> _What you need to do_
Determine how many lines in the listing hold "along" and give only that number.
Data for analysis START
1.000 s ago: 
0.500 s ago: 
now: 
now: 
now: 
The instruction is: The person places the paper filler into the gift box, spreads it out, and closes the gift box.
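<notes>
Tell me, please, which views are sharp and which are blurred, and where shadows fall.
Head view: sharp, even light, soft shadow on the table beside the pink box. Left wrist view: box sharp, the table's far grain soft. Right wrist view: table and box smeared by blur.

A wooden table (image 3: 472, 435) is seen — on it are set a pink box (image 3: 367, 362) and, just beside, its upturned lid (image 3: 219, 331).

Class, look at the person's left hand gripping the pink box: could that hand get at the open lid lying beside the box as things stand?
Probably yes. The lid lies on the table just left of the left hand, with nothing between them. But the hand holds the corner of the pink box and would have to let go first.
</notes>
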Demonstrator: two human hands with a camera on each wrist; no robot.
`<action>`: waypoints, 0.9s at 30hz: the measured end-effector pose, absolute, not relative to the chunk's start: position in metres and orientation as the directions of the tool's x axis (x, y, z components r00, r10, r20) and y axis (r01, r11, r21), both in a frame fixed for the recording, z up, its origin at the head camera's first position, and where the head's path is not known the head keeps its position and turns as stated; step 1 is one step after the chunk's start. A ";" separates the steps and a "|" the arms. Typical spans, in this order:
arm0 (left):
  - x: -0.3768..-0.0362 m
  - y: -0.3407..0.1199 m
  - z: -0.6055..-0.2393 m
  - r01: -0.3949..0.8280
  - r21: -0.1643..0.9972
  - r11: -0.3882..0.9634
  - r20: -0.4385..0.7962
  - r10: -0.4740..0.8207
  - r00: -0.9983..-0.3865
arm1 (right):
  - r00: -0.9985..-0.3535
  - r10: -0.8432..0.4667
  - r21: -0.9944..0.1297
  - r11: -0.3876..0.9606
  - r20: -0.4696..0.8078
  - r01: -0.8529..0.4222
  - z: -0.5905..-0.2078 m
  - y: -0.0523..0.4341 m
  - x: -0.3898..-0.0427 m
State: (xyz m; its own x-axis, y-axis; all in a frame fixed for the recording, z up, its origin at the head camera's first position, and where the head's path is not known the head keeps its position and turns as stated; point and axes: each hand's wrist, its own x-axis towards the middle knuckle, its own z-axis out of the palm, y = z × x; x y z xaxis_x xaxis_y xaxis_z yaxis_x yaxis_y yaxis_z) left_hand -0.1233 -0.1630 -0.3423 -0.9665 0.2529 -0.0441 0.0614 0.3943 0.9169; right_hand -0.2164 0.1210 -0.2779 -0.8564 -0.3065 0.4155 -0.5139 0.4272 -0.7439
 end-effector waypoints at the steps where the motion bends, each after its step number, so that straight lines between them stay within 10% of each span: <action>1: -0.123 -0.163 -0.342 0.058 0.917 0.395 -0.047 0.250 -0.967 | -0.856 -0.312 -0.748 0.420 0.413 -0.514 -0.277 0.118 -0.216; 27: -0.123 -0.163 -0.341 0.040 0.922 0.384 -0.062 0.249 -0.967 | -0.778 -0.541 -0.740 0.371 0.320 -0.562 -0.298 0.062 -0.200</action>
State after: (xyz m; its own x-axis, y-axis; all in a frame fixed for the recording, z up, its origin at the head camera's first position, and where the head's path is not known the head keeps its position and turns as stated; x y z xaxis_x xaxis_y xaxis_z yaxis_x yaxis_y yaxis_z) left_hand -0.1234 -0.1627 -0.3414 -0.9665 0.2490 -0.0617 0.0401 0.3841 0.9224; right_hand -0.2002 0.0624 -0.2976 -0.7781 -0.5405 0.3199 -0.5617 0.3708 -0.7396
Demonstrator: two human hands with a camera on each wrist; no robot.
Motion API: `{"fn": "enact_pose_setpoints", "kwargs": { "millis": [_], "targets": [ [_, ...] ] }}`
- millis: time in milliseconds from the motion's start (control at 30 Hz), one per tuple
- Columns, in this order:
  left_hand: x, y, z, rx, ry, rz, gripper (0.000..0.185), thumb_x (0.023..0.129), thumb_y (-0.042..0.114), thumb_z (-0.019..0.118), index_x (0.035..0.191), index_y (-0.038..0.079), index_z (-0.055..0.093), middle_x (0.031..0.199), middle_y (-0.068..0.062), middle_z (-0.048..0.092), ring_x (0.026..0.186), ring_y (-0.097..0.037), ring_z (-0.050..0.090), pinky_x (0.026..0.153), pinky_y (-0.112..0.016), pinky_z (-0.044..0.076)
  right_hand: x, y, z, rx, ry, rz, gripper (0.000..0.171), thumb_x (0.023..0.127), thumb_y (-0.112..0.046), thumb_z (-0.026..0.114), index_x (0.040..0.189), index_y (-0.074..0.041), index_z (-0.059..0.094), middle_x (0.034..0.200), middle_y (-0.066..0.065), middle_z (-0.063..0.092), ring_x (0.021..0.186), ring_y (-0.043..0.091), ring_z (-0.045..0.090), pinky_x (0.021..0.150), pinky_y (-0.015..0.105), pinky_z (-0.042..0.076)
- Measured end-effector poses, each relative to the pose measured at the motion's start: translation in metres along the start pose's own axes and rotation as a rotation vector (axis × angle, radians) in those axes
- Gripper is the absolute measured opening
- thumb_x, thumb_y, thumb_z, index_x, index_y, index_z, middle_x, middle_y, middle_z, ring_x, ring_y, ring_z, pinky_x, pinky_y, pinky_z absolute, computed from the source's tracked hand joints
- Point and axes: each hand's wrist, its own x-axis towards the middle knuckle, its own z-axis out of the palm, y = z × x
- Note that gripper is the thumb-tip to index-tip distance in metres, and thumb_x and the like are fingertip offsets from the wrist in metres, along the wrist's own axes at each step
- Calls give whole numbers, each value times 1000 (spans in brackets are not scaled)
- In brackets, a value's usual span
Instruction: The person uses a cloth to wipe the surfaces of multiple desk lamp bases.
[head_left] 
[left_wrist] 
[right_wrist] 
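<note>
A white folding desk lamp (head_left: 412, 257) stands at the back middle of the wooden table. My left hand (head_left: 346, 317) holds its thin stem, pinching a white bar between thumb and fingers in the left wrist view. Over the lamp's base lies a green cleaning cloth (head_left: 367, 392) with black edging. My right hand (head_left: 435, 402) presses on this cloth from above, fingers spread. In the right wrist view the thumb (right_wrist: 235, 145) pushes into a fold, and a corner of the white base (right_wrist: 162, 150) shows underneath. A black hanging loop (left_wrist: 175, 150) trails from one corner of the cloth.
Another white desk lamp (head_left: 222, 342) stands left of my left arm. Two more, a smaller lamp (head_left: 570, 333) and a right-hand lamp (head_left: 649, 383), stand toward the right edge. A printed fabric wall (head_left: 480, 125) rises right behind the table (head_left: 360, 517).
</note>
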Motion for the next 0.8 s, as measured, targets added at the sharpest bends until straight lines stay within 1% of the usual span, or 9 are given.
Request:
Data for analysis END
> _Solution_
2